If we don’t already have a password defined, then create one. We register the fact we’ve had to create one, as we’ll need to tell ourselves it once the build is finished.

After that, we set a collection of values into the installer – the hostname, passwords, secret keys and so on. It loops over a key/value pair, and passes these to a regular expression rewrite command, so at the end, we have the settings we want, without having to change this script between releases.

When this is all done, we execute the installer. I’ve seen this done two ways. In an ideal world, you’d throw this into an Ansible shell module, and get it to execute the install, but the problem with that is that the AWX install takes quite a while, so I’d much rather actually be able to see what’s going on… and so, instead, we exit our prepare script at this point, and drop back to the shell to run the installer. Let’s look at both options, and you can decide which one you want to do. In my script, I’m doing the first, but just because it’s a bit neater to have everything in one place.

- name: Run the AWX install.
  shell: ansible-playbook -i inventory install.yml
  args:
    chdir: /opt/awx/installer
cd /opt/awx/installer
ansible-playbook -i inventory install.yml

When this is done, you get a prepared environment, ready to access using the username admin and the password of … well, whatever you set admin_password to.

AWX takes a little while to stand up, so you might want to run this next Ansible stanza to see when it’s ready to go.

- name: Test access to AWX
  tower_user:
    tower_host: "http://{{ ansible_fqdn }}"
    tower_username: admin
    tower_password: "{{ admin_password }}"
    email: "admin@{{ ansible_fqdn }}"
    first_name: "admin"
    last_name: ""
    password: "{{ admin_password }}"
    username: admin
    superuser: yes
    auditor: no
  register: _result
  until: _result.failed == false
  retries: 240 # retry 240 times
  delay: 5 # pause for 5 sec between each try

The upshot to using that command there is that it sets the email address of the admin account to “admin@your.awx.example.org“, if the fully qualified domain name (FQDN) of your machine is your.awx.example.org.

Moving from the Theoretical to the Practical

Now we’ve got our playbook, let’s wrap this up in both a Vagrant Vagrantfile and a Terraform script, this means you can deploy it locally, to test something internally, and in “the cloud”.

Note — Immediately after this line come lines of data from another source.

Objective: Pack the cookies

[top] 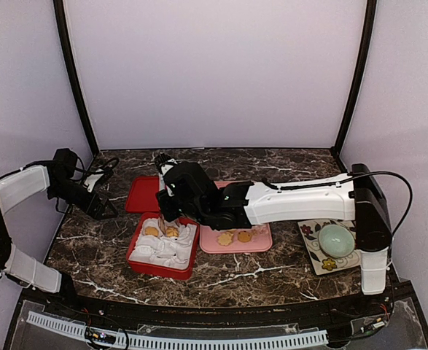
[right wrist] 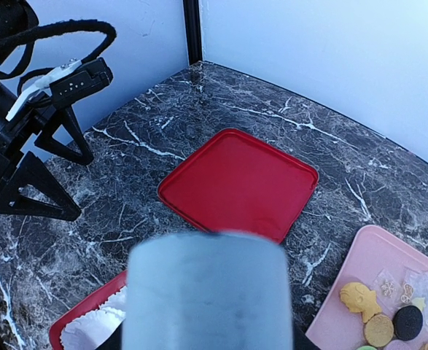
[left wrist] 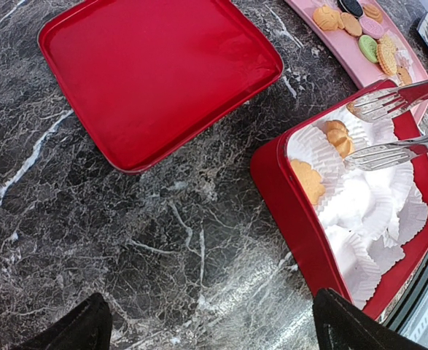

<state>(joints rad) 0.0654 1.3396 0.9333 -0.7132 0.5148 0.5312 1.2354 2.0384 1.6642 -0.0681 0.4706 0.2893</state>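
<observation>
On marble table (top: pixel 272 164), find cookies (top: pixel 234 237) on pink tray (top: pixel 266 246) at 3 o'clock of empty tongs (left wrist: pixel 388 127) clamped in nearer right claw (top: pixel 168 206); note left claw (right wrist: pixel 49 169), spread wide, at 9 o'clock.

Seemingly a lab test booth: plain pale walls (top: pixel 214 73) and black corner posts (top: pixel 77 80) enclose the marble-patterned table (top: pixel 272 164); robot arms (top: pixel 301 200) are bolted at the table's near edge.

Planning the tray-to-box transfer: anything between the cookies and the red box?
Nothing visible. The box is open, its lid lying apart; the pink tray with the cookies sits right beside it. Only the tongs hang over the box.
</observation>
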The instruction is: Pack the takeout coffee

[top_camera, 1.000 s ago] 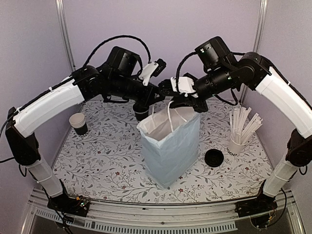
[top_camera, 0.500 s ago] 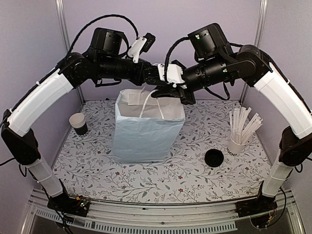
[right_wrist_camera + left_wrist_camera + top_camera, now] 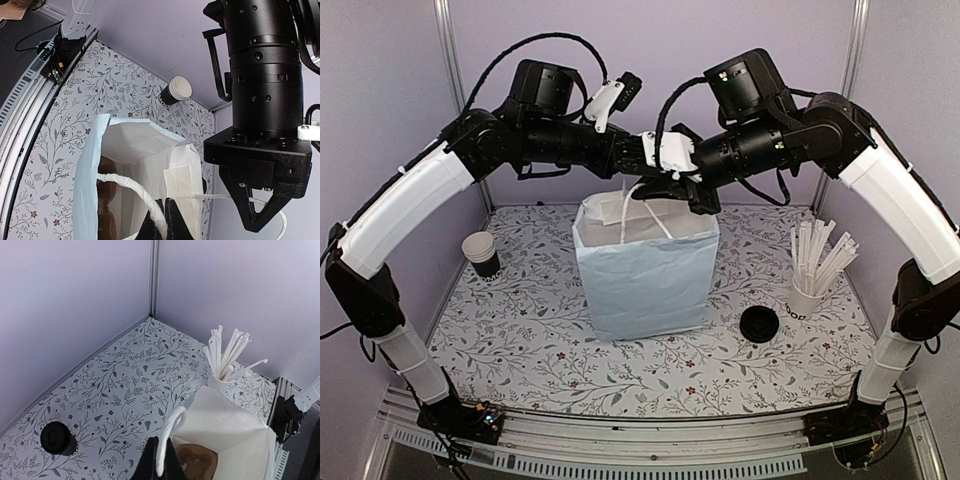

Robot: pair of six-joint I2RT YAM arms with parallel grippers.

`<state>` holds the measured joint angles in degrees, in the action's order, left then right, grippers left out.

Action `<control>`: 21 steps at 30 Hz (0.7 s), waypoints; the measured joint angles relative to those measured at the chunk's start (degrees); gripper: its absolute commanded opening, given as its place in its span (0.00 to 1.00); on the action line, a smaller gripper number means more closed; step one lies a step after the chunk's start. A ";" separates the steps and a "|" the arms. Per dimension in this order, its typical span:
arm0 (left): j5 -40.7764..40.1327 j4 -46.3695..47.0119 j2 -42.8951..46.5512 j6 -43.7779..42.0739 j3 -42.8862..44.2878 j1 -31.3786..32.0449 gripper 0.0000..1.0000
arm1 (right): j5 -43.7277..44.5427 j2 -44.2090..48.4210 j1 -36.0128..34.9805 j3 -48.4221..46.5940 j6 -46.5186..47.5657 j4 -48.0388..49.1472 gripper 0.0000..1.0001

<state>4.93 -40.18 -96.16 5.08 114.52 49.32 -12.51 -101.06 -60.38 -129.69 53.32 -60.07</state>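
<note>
Inspector: Left pincer (image 3: 161, 466), condition?

Technician: Clenched. In the left wrist view its two dark fingers are pressed together on a white rope handle (image 3: 169, 432) of the pale-blue bag (image 3: 225, 425).

Inspector: Right pincer (image 3: 161, 222)?

Technician: Also clenched. It grasps the second rope handle (image 3: 132, 186), which loops up from the bag's mouth into the gap between the fingers. Both pincers sit close together above the bag's open top. The left arm reaches in from the left and the right arm from the right.

Inspector: Bag position?

Technician: Upright at the middle of the bench (image 3: 520, 340), mouth open. A brown cardboard carrier (image 3: 197, 460) is visible at the bottom inside. Whether the base bears on the bench cannot be told.

Inspector: Location of the coffee?

Technician: Outside the bag. The black cup (image 3: 480, 253) stands upright on the bench at the left side, near the wall and well apart from the bag, with its white inside showing. The round black lid (image 3: 759, 324) lies on the bench to the right of the bag, apart from it and just beside the white cup of stirrers (image 3: 807, 295).

Inspector: Contact between either pincer and the cup or lid?

Technician: None. Each pincer holds only its handle.
</note>
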 measured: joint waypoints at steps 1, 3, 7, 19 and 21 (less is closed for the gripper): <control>0.00 -0.02 -0.07 -0.09 -0.11 -0.02 0.00 | 0.00 0.00 0.00 0.00 0.00 0.00 0.04; 0.00 -0.02 -0.20 -0.37 -0.31 -0.11 0.00 | 0.02 0.00 0.00 0.02 0.00 0.00 0.04; -0.02 0.04 -0.22 -0.92 -1.33 -0.52 0.70 | 0.17 0.04 -0.04 1.29 -0.35 0.55 0.41; -7.10 -2.49 0.79 -0.55 -6.38 -3.74 0.86 | 0.98 -0.28 0.52 9.79 -2.05 2.86 0.79; -7.34 -2.40 3.34 -0.87 -6.93 -3.74 0.87 | -0.11 -0.02 0.85 9.09 -2.45 2.91 0.79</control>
<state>-2.42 -42.59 -92.82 4.21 107.59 45.58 -12.62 -101.08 -59.53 -120.60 50.87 -57.17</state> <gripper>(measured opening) 0.862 0.787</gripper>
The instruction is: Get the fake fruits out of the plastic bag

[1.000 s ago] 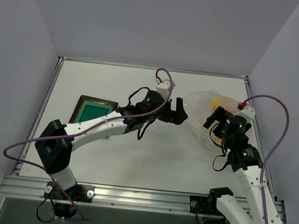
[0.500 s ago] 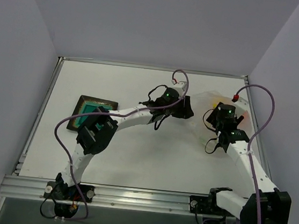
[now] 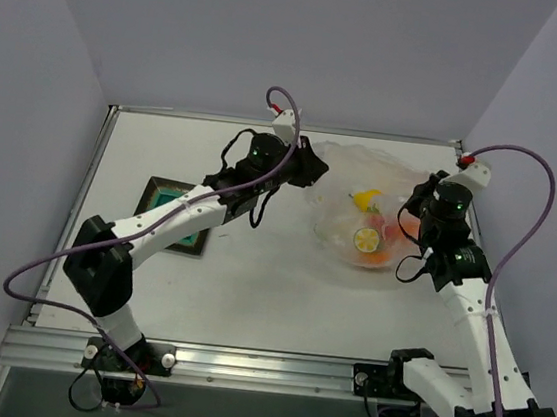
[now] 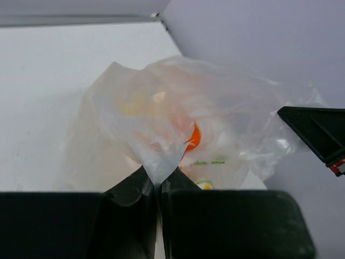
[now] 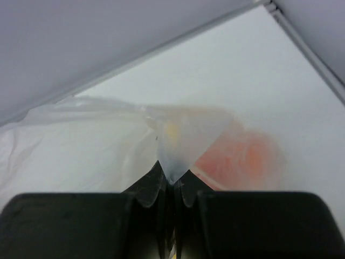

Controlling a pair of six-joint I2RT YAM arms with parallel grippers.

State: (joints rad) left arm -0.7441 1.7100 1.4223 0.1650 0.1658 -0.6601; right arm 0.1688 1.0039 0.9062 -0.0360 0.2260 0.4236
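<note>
The plastic bag (image 3: 365, 203) is a thin, wrinkly, clear sack at the back right of the table, stretched between both grippers. Inside it lie the fake fruits (image 3: 368, 235): a yellow piece, a lemon slice, orange and red ones. My left gripper (image 3: 310, 171) is shut on the bag's left edge; in the left wrist view the film (image 4: 161, 135) rises from the closed fingertips (image 4: 144, 183), with an orange fruit (image 4: 194, 136) behind it. My right gripper (image 3: 420, 217) is shut on the bag's right edge (image 5: 180, 140), a reddish fruit (image 5: 242, 156) blurred behind it.
A dark square plate with a teal centre (image 3: 164, 208) lies at the left, partly under the left arm. The back wall and the right wall stand close to the bag. The table's metal rail (image 3: 240, 365) runs along the near edge.
Both grippers went from open to shut on the bag's edges. The left gripper moved back and left, and the bag now spreads wider with the fruits showing.
</note>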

To simplify things, and because the version of Ansible deployed on the Vagrant box isn’t the one I want to use, I am using a single “user-data.sh” script for both Vagrant and Terraform. Here that is:

#!/bin/bash
if [ -e "$(which yum)" ]
then
  yum install git python3-pip -y
  pip3 install ansible docker docker-compose
else
  echo "This script only supports CentOS right now."
  exit 1
fi

git clone https://gist.github.com/JonTheNiceGuy/024d72f970d6a1c6160a6e9c3e642e07 /tmp/Install_AWX
cd /tmp/Install_AWX
/usr/local/bin/ansible-playbook Install_AWX.yml

While they both have their differences, they both can execute a script once the machine has finished booting. Let’s start with Vagrant.

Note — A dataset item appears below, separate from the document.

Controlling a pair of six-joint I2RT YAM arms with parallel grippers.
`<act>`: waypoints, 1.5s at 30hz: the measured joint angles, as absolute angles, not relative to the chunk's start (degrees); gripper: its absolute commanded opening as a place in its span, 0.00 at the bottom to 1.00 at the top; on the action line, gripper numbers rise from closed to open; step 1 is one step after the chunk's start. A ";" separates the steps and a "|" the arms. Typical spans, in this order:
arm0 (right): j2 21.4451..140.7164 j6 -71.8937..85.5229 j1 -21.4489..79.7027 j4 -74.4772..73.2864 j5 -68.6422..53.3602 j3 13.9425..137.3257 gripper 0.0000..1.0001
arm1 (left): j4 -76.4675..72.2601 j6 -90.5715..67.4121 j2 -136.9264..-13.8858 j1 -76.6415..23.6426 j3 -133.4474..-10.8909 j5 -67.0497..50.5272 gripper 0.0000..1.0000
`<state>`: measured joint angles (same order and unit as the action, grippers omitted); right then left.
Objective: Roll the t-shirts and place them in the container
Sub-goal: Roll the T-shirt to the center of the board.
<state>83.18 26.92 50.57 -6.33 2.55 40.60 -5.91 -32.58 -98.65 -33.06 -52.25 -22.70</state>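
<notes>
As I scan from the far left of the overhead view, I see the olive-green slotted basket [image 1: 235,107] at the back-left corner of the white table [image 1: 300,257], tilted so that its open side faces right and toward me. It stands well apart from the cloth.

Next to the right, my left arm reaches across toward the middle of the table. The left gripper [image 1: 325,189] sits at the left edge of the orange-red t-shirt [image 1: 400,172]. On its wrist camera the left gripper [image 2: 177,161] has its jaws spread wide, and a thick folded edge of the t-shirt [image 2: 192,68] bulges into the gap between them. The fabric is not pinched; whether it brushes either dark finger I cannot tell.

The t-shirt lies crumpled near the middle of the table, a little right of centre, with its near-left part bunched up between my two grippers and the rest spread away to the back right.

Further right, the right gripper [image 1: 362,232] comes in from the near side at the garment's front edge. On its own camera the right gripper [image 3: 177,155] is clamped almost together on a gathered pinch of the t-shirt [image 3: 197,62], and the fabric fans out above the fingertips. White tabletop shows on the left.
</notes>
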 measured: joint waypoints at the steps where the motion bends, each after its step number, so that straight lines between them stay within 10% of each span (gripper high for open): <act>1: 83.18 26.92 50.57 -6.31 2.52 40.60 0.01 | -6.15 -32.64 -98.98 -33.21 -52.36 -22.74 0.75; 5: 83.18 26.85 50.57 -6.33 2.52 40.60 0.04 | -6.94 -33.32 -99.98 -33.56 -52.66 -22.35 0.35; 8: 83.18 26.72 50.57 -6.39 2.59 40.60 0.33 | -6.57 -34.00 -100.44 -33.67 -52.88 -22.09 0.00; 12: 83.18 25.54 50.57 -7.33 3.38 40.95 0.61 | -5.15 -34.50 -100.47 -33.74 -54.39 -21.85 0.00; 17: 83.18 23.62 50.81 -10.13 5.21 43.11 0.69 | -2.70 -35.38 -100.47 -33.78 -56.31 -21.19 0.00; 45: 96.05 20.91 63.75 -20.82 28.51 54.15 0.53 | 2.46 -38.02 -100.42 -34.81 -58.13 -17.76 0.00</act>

Vagrant.configure("2") do |config|
  config.vm.box = "centos/8"

  config.vm.provider :virtualbox do |v|
    v.memory = 4096
  end

  config.vm.provision "shell", path: "user-data.sh"

  config.vm.network "forwarded_port", guest: 80, host: 8080, auto_correct: true
end

To boot this up, once you’ve got Vagrant and Virtualbox installed, run vagrant up and it’ll tell you that it’s set up a port forward from the HTTP port (TCP/80) to a “high” port – TCP/8080. If there’s a collision (because you’re running something else on TCP/8080), it’ll tell you what port it’s forwarded the HTTP port to instead. Once you’ve finished, run vagrant destroy to shut it down. There are lots more tricks you can play with Vagrant, but this is a relatively quick and easy one. Be aware that you’re not using HTTPS, so traffic to the AWX instance can be inspected, but if you’re running this on your local machine, it’s probably not a big issue.

How about running this on a cloud provider, like AWS? We can use the exact same scripts – both the Ansible script, and the user-data.sh script, using Terraform, however, this is a little more complex, as we need to create a VPC, Internet Gateway, Subnet, Security Group and Elastic IP before we can create the virtual machine. What’s more, the Free Tier (that “first hit is free” thing that Amazon Web Services provide to you) does not have enough horsepower to run AWX, so, if you want to look at how to run up AWX in EC2 (or to tweak it to run on Azure, GCP, Digital Ocean or one of the fine offerings from IBM or RedHat), then click through to the gist I’ve put all my code from this post into. The critical lines in there are to select a “CentOS 8” image, open HTTP and SSH into the machine, and to specify the user-data.sh file to provision the machine. Everything else is cruft to make the virtual machine talk to, and be seen by, hosts on the Internet.

To run this one, you need to run terraform init to load the AWS plugin, then terraform apply. Note that this relies on having an AWS access token defined, so if you don’t have them set up, you’ll need to get that sorted out first. Once you’ve finished with your demo, you should run terraform destroy to remove all the assets created by this terraform script. Again, when you’re running that demo, note that you ONLY have HTTP access set up, not HTTPS, so don’t use important credentials on there!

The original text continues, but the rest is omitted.